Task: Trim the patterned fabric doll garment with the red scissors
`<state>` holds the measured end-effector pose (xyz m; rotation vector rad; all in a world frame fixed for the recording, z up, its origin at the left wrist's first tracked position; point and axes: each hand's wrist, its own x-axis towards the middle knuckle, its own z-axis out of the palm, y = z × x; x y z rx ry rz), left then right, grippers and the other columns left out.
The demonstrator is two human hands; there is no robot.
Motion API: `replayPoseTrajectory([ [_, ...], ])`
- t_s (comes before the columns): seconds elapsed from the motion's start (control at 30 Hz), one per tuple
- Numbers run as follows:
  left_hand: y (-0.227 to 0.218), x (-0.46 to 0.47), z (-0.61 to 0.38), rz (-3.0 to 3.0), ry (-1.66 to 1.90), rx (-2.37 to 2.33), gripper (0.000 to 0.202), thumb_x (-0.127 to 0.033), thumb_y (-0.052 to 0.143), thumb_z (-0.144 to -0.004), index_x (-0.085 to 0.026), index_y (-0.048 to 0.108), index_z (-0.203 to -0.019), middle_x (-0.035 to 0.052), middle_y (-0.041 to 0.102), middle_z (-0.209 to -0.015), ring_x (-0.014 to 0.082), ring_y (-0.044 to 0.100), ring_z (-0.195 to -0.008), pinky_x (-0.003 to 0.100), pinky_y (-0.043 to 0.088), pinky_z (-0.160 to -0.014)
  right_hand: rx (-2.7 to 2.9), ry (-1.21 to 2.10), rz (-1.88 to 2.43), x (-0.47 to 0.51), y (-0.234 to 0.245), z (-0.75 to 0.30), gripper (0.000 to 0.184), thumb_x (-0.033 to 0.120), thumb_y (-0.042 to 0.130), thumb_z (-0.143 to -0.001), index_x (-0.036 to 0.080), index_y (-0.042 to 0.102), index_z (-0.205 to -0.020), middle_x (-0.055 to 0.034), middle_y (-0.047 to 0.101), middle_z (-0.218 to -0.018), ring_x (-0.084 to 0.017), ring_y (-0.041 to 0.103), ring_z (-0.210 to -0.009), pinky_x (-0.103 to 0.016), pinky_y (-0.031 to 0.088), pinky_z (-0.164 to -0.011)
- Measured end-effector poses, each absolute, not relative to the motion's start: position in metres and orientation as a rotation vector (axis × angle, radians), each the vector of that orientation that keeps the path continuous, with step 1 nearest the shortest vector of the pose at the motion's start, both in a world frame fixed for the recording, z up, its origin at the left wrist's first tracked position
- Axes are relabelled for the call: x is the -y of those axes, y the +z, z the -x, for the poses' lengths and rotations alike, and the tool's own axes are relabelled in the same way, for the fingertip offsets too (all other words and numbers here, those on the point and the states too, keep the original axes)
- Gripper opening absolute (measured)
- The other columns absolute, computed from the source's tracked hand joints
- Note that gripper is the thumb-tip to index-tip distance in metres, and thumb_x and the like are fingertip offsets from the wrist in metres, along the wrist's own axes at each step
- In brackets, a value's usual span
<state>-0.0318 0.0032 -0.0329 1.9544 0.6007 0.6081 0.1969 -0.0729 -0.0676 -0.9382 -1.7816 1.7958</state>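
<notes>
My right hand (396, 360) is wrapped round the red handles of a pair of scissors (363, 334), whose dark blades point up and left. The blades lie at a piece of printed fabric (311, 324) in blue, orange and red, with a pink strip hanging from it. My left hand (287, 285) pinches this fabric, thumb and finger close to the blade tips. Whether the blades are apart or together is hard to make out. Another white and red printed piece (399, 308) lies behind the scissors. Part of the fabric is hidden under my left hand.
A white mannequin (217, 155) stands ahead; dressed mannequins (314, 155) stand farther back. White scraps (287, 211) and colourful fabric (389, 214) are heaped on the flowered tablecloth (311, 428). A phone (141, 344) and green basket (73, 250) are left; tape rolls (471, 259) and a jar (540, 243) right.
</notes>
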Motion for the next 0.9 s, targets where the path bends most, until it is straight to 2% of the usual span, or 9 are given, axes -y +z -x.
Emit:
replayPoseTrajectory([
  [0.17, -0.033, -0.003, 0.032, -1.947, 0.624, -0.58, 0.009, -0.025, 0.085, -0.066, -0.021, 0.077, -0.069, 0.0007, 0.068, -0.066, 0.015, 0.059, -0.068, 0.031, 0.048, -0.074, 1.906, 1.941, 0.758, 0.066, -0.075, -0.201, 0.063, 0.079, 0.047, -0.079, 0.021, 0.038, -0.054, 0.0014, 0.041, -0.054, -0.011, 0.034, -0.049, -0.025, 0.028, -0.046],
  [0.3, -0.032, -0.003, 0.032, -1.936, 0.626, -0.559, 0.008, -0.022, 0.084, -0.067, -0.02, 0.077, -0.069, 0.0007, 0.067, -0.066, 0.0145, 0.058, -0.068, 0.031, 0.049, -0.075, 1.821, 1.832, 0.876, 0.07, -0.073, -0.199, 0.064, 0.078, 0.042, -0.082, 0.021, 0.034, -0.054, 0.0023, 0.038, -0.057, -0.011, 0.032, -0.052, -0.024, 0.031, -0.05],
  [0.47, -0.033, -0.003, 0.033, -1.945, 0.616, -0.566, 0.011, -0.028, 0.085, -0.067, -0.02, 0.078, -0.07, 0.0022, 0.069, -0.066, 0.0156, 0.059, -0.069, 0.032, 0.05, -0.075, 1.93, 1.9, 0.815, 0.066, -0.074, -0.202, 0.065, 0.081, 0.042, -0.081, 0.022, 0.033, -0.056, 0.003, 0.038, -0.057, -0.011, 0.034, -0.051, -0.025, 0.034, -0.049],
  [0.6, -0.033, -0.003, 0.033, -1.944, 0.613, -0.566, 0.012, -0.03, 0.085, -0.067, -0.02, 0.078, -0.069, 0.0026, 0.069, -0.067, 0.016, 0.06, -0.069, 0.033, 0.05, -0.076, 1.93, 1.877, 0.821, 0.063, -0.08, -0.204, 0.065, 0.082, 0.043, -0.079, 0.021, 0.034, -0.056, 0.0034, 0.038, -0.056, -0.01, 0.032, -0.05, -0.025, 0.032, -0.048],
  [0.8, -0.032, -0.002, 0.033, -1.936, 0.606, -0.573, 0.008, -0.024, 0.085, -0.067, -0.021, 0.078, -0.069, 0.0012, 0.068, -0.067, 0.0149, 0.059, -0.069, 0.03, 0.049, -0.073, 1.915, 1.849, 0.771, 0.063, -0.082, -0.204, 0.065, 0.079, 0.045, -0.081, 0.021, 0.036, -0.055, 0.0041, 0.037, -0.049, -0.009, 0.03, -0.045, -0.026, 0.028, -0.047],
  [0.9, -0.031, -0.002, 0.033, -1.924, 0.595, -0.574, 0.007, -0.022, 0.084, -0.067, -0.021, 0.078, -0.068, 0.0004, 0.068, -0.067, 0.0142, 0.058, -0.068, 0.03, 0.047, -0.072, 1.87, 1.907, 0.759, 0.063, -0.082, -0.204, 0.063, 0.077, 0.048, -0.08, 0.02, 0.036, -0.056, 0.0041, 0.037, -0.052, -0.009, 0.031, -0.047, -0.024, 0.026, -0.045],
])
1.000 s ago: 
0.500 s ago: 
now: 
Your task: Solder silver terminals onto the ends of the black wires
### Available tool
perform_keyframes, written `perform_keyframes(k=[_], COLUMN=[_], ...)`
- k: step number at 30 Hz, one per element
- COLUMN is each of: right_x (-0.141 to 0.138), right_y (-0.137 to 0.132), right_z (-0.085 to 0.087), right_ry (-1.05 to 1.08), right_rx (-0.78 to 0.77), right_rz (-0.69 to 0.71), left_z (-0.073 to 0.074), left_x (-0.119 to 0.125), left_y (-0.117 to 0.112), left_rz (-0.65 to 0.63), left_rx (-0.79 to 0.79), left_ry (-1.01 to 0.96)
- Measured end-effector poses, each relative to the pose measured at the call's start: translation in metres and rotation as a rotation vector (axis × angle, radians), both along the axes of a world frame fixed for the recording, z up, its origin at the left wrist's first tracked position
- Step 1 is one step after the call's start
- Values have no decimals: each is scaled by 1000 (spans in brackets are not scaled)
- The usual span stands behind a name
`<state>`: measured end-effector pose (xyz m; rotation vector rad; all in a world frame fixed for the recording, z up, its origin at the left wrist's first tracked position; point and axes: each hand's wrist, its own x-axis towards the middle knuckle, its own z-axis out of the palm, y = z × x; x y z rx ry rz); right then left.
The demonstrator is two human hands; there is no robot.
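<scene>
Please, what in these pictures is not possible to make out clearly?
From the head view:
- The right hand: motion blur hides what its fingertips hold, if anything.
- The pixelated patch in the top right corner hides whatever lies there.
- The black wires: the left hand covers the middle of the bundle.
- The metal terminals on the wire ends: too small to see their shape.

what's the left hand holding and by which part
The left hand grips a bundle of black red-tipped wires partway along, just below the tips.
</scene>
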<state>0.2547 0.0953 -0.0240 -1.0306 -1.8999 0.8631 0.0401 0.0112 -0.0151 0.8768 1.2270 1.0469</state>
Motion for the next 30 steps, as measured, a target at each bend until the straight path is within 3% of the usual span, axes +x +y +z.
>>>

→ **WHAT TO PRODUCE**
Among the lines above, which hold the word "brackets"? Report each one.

→ **SOLUTION TO THIS EXERCISE**
- In brackets, a value's usual span
- Values have no decimals: each is scaled by 1000 (spans in brackets are not scaled)

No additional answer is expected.